Кирилл погладил меня по голове и поцеловал в висок. Я прижалась сильнее, борясь с подступающими слезами. Нет, не буду плакать. Я уже смирилась с прошлым, мне нужно было идти дальше.
— Я это никому не рассказывала. Раны затянулись на теле, но всё ещё гадко, когда вспоминаю об этом. Ты как-то спрашивал, почему я часто смотрю в пол. Так вот теперь ты знаешь. Просто так я могу не видеть разочарованные взгляды людей, не видеть ненависть в их глазах и презрение. Не видеть в каждом лицо матери.
— Никто не презирает тебя, Майя.
Музыка сменилась с медленной на быструю и ритмичную, но мы продолжали стоять в объятиях. Я подняла глаза на Кирилла, чуть отстраняясь, чтобы вздохнуть поглубже.

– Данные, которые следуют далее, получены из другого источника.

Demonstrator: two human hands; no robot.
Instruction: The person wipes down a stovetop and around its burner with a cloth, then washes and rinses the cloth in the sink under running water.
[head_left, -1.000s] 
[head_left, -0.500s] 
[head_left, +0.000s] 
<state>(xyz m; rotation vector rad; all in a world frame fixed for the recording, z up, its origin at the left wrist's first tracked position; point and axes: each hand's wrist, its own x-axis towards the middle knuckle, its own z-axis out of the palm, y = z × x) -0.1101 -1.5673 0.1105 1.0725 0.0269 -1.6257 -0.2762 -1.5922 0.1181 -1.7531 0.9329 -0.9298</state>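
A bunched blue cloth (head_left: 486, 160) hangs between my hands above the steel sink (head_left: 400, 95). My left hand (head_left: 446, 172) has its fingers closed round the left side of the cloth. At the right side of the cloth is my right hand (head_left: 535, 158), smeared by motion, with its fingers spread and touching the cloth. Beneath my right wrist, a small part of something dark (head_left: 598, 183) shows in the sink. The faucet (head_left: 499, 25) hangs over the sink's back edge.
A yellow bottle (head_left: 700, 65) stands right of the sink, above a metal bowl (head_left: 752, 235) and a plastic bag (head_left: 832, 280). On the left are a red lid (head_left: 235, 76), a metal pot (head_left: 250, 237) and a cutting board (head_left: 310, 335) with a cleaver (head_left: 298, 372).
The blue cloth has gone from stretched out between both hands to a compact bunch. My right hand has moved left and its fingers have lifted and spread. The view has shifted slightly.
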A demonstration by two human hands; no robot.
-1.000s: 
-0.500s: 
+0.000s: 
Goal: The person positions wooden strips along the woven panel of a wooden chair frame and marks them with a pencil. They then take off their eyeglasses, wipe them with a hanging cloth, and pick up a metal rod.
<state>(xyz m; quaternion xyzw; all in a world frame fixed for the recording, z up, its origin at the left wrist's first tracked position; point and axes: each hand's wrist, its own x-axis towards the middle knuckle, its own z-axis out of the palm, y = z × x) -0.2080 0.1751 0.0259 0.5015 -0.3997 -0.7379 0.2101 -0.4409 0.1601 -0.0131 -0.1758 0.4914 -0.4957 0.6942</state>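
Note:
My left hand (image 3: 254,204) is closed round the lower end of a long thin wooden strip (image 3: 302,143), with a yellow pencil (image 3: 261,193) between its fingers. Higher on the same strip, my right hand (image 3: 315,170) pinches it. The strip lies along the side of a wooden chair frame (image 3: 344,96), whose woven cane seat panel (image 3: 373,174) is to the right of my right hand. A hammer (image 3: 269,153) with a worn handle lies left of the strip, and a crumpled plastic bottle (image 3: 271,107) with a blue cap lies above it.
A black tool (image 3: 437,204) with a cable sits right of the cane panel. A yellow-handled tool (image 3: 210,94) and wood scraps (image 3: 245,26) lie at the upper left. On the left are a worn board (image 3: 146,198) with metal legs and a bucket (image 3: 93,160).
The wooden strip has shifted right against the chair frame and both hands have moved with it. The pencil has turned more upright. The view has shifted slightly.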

— Знаю, но я это не особо контролирую.
В глазах Кирилла можно было утонуть. Я чувствовала искреннее сопереживание. Думаю, и другие могли бы смотреть на меня так, как он, но мне не хотелось ни с кем делиться такими неприятными эмоциями.
— Достаточно откровенно? Продолжим сидя, или так и будем стоять?
Кирилл довел меня до дивана, но теперь не стал садиться напротив, а сел рядом. Его голос тонул в музыке, которая чем дальше, тем становилась громче. Бар был круглосуточным, и находился в цоколе, а потому тут можно было провести всю ночь, позавтракать и начать новый день.
— Ты в порядке? — участливо спросил Кирилл, убирая волосы с моего лица за ухо. — Тебе было тяжело это рассказывать?
— На самом деле, я думала будет сложнее. И мы ведь договорились: откровенность за откровенность.